Aim of the exercise: Look through the material below. Return exactly the lines from the one with "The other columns" through the one with "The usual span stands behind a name", both included.
<<<<
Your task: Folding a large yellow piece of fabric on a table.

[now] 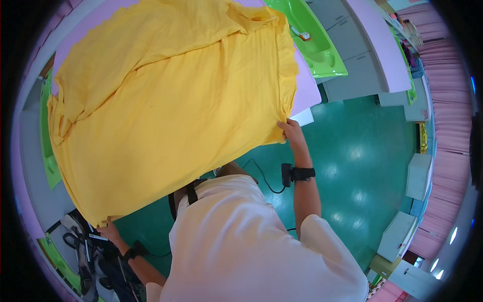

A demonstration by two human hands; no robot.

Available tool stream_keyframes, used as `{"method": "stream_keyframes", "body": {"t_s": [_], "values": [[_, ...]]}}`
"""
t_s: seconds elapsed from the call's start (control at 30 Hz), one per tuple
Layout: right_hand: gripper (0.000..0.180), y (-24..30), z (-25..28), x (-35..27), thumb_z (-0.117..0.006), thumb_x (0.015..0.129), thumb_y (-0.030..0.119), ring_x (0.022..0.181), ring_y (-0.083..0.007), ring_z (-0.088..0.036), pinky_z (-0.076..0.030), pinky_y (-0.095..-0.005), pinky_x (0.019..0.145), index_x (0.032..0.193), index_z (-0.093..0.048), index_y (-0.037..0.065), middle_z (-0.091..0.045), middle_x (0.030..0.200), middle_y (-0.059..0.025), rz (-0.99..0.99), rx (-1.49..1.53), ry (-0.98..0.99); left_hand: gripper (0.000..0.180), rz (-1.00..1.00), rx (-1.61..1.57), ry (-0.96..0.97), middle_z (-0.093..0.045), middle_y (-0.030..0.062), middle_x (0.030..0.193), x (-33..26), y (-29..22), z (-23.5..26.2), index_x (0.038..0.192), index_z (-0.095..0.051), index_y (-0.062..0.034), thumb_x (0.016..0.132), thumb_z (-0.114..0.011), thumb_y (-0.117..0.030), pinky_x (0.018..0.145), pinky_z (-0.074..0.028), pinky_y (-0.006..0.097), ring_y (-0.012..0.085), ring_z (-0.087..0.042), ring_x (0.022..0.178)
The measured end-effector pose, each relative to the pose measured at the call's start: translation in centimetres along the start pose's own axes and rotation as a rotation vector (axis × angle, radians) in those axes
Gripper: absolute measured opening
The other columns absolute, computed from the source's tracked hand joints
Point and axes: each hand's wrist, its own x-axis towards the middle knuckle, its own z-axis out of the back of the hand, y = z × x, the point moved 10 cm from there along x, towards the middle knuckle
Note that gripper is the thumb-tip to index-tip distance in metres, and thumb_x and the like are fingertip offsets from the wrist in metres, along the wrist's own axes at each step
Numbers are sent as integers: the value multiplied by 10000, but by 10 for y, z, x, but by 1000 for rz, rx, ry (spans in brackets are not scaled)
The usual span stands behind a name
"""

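Observation:
A large yellow shirt [166, 105] lies spread over a pale purple table [308, 95], its hem hanging toward me. My left hand [108, 229] pinches the hem's lower left corner. My right hand [292, 132] grips the hem's right corner near the table's edge. Both wrists wear black bands. The shirt's collar and folded sleeve lie at the far end.
A green tray-like stand [314, 43] sits beyond the table at the upper right. Grey cabinets [352, 60] and white boxes [417, 176] line the green floor [362, 166]. Dark bags and gear [95, 261] lie at the lower left. Pink curtains [448, 100] hang on the right.

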Motion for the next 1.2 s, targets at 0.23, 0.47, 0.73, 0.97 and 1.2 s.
{"method": "stream_keyframes", "body": {"t_s": [0.23, 0.47, 0.73, 0.97, 1.2], "values": [[315, 104, 63, 36, -554, 875, 237, 757, -108, -517, -423, -272, 648, 1062, -551, -16, -581, 839, -36, 367, 155, -112, 720, 6, -150, 108, -352, 339, 1233, -39, -53, -17, 1280, -344, -3, 772, -640, -419, 878, -401, 483, 464, -414, 1076], [262, 241, 82, 87, -515, 881, 259, 814, -439, -568, -447, -478, 671, 997, -514, 24, -597, 862, -255, 865, -580, -410, 639, -80, -141, 183, -289, 285, 1319, -96, -140, -13, 1331, -367, -110, 842, -545, -482, 918, -388, 460, 439, -371, 1170], [356, 277, 85, 147, -560, 853, 298, 744, -426, -574, -454, -483, 642, 1038, -487, 3, -599, 768, -228, 1097, -659, -588, 551, -332, -180, 172, -321, 226, 1320, -171, -217, 3, 1292, -410, -87, 854, -571, -379, 936, -383, 437, 380, -371, 1203], [710, 98, 36, 116, -513, 752, 663, 864, -375, -609, -471, -427, 742, 938, -632, -12, -647, 947, -182, 223, -872, 110, 166, -473, -126, 149, -514, 122, 1019, -187, -263, 39, 995, -537, -29, 832, -570, -37, 806, -430, 409, 321, -517, 956], [298, 69, -1, 35, -604, 820, 290, 767, -375, -571, -452, -442, 661, 848, -529, 2, -578, 800, -203, 466, -766, -29, 88, -756, -126, 257, -543, 125, 843, -179, -292, 37, 888, -534, -11, 807, -565, -2, 730, -429, 389, 322, -528, 861]]}}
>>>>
Exercise result:
The other columns absolute, computed from the source's tracked hand joints
Point and axes: each hand's wrist, its own x-axis towards the middle knuckle, its own z-axis out of the back of the hand, y = z × x, the point moved 10 cm from there along x, towards the middle knuckle
Note that gripper is the thumb-tip to index-tip distance in metres, and thumb_x and the like are fingertip offsets from the wrist in metres, along the wrist's own axes at each step
Numbers are sent as integers: the value multiplied by 10000, but by 10 for y, z, x, but by 1000 for rz, rx, ry (spans in brackets are not scaled)
The usual span stands behind a name

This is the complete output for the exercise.